> _Task statement_
Reproduce all the data verbatim.
= = = =
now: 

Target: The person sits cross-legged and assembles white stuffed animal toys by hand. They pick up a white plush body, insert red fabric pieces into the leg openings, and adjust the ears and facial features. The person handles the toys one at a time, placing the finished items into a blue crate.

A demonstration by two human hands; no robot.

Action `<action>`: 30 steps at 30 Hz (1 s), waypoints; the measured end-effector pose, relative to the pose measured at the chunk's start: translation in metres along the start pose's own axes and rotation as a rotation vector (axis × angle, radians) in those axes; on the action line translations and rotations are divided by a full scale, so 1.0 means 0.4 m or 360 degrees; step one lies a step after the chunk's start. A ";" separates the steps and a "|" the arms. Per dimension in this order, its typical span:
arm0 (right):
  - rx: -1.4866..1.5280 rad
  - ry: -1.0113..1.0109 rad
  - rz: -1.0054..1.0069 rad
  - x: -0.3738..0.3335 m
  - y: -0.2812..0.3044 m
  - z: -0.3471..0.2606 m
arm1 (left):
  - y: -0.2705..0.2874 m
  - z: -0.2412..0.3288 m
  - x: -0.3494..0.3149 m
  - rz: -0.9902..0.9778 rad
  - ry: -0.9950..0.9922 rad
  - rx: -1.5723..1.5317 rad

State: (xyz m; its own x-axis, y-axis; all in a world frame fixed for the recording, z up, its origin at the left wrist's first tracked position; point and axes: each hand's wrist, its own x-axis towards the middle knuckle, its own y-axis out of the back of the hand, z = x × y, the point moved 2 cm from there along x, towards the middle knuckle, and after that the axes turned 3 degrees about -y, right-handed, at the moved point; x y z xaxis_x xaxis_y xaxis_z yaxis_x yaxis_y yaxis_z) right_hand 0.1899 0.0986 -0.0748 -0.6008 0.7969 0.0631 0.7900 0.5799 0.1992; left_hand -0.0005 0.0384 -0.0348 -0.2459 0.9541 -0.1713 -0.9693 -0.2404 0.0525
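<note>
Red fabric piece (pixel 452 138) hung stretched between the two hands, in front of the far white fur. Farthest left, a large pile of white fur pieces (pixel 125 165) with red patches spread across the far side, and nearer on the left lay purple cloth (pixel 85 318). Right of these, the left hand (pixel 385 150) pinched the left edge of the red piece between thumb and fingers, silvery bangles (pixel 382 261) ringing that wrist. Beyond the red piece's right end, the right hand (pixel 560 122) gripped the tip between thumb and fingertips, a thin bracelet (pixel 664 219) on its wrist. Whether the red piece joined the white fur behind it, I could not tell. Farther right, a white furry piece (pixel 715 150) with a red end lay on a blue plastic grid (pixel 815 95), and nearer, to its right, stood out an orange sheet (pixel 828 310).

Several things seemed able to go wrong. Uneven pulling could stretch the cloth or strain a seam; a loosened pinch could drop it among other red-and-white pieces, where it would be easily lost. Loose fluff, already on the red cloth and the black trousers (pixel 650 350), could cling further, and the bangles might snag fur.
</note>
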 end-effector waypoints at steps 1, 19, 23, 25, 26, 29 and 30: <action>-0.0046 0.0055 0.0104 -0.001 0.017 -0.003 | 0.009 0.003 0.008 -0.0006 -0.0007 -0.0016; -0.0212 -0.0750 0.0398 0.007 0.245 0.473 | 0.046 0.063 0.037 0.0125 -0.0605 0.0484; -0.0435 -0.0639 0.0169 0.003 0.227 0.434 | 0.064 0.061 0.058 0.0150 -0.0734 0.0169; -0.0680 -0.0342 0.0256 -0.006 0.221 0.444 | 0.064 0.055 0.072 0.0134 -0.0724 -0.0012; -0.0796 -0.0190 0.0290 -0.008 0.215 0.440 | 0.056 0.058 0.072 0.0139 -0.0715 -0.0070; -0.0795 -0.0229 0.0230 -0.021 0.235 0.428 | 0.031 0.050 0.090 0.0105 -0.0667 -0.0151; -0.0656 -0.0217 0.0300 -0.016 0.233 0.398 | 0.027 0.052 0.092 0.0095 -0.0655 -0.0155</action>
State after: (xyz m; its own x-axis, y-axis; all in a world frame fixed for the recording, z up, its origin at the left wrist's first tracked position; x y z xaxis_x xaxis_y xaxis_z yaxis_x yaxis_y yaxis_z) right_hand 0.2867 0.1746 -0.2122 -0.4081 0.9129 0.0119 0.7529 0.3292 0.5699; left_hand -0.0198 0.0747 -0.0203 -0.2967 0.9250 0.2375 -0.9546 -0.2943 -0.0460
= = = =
> _Response to the exercise_
now: 

Target: The person sits cross-legged and assembles white stuffed animal toys by hand. They pick up a white plush body, insert red fabric pieces into the leg openings, and adjust the ears and facial features. The person handles the toys one at a time, placing the finished items into a blue crate.

A demonstration by two human hands; no robot.

Action `<action>`: 30 steps at 30 Hz (1 s), waypoints; the measured end-effector pose, relative to the pose measured at the chunk's start: translation in metres along the start pose's own axes and rotation as a rotation vector (axis × angle, radians) in those axes; on the action line translations and rotations are divided by a full scale, so 1.0 means 0.4 m or 360 degrees; step one lies a step after the chunk's start. A ";" separates the steps and a "|" the arms. Per dimension in this order, its typical span:
arm0 (right):
  - rx: -1.4866..1.5280 rad
  - ry: -1.0113..1.0109 rad
  - rz: -1.0054..1.0069 rad
  - x: -0.3738..0.3335 m
  - y: -0.2812..0.3044 m
  - z: -0.3471..0.2606 m
arm1 (left):
  - y: -0.2705..0.2874 m
  - z: -0.2412..0.3288 m
  - x: -0.3494..0.3149 m
  - rz: -0.9902..0.9778 rad
  - ry: -0.9950..0.9922 rad
  - rx: -1.5723..1.5317 rad

State: (xyz m; its own x-axis, y-axis; all in a world frame fixed for the recording, z up, its origin at the left wrist's first tracked position; point and axes: each hand's wrist, its own x-axis towards the middle knuckle, its own y-axis out of the back of the hand, z = x × y, the point moved 2 cm from there along x, towards the middle knuckle, and after that the axes turned 3 degrees about -y, right-handed, at the moved point; x y z xaxis_x xaxis_y xaxis_z yaxis_x yaxis_y yaxis_z) right_hand 0.1899 0.0986 -0.0748 -0.6008 0.7969 0.0631 0.7900 0.5799 0.1992; left_hand -0.0005 0.0384 -0.0348 -0.2459 0.9541 -0.1713 -0.9693 -0.2404 0.0525
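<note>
Red fabric piece (pixel 452 138) hung stretched between the two hands, in front of the far white fur. Farthest left, a large pile of white fur pieces (pixel 125 165) with red patches spread across the far side, and nearer on the left lay purple cloth (pixel 85 318). Right of these, the left hand (pixel 385 150) pinched the left edge of the red piece between thumb and fingers, silvery bangles (pixel 382 261) ringing that wrist. Beyond the red piece's right end, the right hand (pixel 560 122) gripped the tip between thumb and fingertips, a thin bracelet (pixel 664 219) on its wrist. Whether the red piece joined the white fur behind it, I could not tell. Farther right, a white furry piece (pixel 715 150) with a red end lay on a blue plastic grid (pixel 815 95), and nearer, to its right, stood out an orange sheet (pixel 828 310).

Several things seemed able to go wrong. Uneven pulling could stretch the cloth or strain a seam; a loosened pinch could drop it among other red-and-white pieces, where it would be easily lost. Loose fluff, already on the red cloth and the black trousers (pixel 650 350), could cling further, and the bangles might snag fur.
</note>
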 end-effector waypoints at steps 1, 19, 23, 25, 26, 29 and 30: <action>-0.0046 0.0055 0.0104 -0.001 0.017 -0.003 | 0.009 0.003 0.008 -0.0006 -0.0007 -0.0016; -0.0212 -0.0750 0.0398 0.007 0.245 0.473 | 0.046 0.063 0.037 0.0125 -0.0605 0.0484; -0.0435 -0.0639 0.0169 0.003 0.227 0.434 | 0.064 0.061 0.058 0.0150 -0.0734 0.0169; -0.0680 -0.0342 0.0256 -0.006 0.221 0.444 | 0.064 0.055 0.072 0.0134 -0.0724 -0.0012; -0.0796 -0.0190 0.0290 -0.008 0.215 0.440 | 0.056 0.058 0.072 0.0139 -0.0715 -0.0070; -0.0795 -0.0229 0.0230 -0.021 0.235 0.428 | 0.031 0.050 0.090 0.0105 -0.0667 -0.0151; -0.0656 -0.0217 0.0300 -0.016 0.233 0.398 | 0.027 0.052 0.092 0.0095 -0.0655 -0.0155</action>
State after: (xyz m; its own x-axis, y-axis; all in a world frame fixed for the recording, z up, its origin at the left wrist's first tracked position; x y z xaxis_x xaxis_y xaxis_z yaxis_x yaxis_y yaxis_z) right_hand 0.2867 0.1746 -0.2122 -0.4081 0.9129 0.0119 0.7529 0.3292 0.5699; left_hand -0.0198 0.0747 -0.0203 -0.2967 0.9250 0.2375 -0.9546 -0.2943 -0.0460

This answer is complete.